The Gatherers
MoMA PS1, Long Island City
April 24 — October 6, 2025
Burial. 2022
Single-channel video (color, sound), 60 min.
Installation view of The Gatherers, on view at MoMA PS1
from April 24 through October 6, 2025
Courtesy MoMA PS1
Photo: Kris Graves
Flowering and Fading. 2024
4K video. 16 min., 22 sec.
Installation view of The Gatherers, on view at MoMA PS1
from April 24 through October 6, 2025
Courtesy MoMA PS1
Photo: Kris Graves
MoMA PS1 presents The Gatherers, a major exhibition that brings into focus current artistic practices mining the ruins of excess production, failing infrastructure, and political instability. The presentation spans the entirety of the Museum’s third-floor galleries and features over a dozen international artists—many exhibiting for the first time in a US museum—and includes sculptural installation, assemblage, painting, video, and performance. Revealing and retooling detritus and ideas that have emerged out of the geopolitics of the last thirty years, the works surface histories embedded in discarded materials and imbued with new meaning. While rummaging has served as a critical artistic methodology for decades, the exhibition underscores the concerns of a generation of artists who are grappling with the impacts of recent world orders, such as the fallouts from globalization and neoliberalism. Artists in The Gatherers make visible the spatialized politics of memory as constructed within the built environment, drawing attention to how histories reverberate into the future.

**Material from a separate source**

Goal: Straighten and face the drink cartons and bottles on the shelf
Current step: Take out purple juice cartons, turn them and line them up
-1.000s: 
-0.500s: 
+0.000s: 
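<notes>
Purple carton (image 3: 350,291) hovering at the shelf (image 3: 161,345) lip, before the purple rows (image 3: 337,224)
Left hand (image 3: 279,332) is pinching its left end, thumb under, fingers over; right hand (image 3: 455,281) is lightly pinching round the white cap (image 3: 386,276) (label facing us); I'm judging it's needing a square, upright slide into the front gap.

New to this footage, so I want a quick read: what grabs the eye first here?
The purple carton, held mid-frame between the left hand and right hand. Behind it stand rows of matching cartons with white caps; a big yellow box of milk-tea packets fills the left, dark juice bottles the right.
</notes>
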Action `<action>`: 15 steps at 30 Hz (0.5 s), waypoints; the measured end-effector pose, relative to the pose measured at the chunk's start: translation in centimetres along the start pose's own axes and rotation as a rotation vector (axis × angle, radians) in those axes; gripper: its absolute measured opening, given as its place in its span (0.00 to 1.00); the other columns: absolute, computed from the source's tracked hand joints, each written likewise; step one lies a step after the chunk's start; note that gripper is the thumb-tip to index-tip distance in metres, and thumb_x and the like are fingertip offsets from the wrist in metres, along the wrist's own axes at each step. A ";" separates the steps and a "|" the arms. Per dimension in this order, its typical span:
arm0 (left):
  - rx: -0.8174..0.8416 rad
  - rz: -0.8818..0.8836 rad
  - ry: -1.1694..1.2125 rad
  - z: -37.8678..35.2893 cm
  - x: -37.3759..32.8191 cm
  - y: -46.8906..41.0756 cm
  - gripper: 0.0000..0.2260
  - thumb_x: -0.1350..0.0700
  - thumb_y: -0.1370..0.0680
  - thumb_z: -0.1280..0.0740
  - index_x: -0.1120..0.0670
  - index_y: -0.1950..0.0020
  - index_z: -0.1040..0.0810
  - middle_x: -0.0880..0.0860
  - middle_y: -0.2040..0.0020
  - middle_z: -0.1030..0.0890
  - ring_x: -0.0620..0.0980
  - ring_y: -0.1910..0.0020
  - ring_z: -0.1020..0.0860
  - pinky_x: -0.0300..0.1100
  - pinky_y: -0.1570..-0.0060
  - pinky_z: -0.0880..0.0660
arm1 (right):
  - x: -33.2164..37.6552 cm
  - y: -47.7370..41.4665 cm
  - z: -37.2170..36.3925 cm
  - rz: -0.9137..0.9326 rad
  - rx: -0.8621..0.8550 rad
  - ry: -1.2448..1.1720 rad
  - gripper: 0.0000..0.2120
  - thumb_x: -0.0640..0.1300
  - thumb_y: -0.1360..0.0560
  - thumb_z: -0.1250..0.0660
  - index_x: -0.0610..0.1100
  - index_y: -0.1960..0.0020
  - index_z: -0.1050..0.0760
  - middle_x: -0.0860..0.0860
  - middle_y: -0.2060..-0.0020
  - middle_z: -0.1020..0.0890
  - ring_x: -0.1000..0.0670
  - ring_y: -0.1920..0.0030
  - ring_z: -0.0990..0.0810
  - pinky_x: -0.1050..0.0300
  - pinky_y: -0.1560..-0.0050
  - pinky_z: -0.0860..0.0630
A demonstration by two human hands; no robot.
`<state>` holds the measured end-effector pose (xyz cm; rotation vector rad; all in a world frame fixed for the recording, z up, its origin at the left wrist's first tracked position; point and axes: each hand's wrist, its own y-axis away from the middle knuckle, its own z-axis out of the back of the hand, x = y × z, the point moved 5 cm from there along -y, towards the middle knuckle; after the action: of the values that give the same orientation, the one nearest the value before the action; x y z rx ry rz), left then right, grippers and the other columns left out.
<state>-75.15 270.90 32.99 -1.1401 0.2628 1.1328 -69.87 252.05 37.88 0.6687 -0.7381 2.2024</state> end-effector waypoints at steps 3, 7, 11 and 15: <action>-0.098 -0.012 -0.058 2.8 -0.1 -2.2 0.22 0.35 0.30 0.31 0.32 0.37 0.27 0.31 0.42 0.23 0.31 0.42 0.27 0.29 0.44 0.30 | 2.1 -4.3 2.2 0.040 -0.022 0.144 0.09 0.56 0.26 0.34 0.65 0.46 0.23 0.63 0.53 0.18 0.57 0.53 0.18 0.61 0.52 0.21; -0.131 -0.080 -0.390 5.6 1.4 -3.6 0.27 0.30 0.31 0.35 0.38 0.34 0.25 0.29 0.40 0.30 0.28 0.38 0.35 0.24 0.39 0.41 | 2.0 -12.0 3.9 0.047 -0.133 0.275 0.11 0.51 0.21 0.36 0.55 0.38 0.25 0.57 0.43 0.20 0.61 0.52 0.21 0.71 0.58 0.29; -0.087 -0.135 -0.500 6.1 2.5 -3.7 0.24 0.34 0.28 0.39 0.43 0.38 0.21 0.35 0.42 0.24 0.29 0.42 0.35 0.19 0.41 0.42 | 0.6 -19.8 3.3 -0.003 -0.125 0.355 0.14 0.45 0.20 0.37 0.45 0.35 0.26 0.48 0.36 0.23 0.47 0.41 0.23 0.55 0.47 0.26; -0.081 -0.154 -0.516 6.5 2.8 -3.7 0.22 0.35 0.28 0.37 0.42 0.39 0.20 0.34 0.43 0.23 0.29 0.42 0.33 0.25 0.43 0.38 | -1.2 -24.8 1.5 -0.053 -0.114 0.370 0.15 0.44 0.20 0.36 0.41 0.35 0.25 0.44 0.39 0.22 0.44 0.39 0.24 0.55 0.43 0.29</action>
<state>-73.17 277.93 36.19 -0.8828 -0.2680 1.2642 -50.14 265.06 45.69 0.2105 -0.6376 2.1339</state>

ARTISTS: Karimah Ashadu (British-born Nigerian, b. 1985), Tolia Astakhishvili (Georgian, b. 1974), Miho Dohi (Japanese, b. 1974), Andro Eradze (Georgian, b. 1993), He Xiangyu (Chinese, b. 1986), Samuel Hindolo (American, b. 1990), Geumhyung Jeong (Korean, b. 1980), Klara Liden (Swedish, b. 1979), Jean Katambayi Mukendi (Congolese, b. 1974), Nick Relph (British, b. 1979), Selma Selman (Bosnian, b. 1991), Ser Serpas (American, b. 1995), Emilija Škarnulytė (Lithuanian, b. 1987), Zhou Tao (Chinese, b. 1976)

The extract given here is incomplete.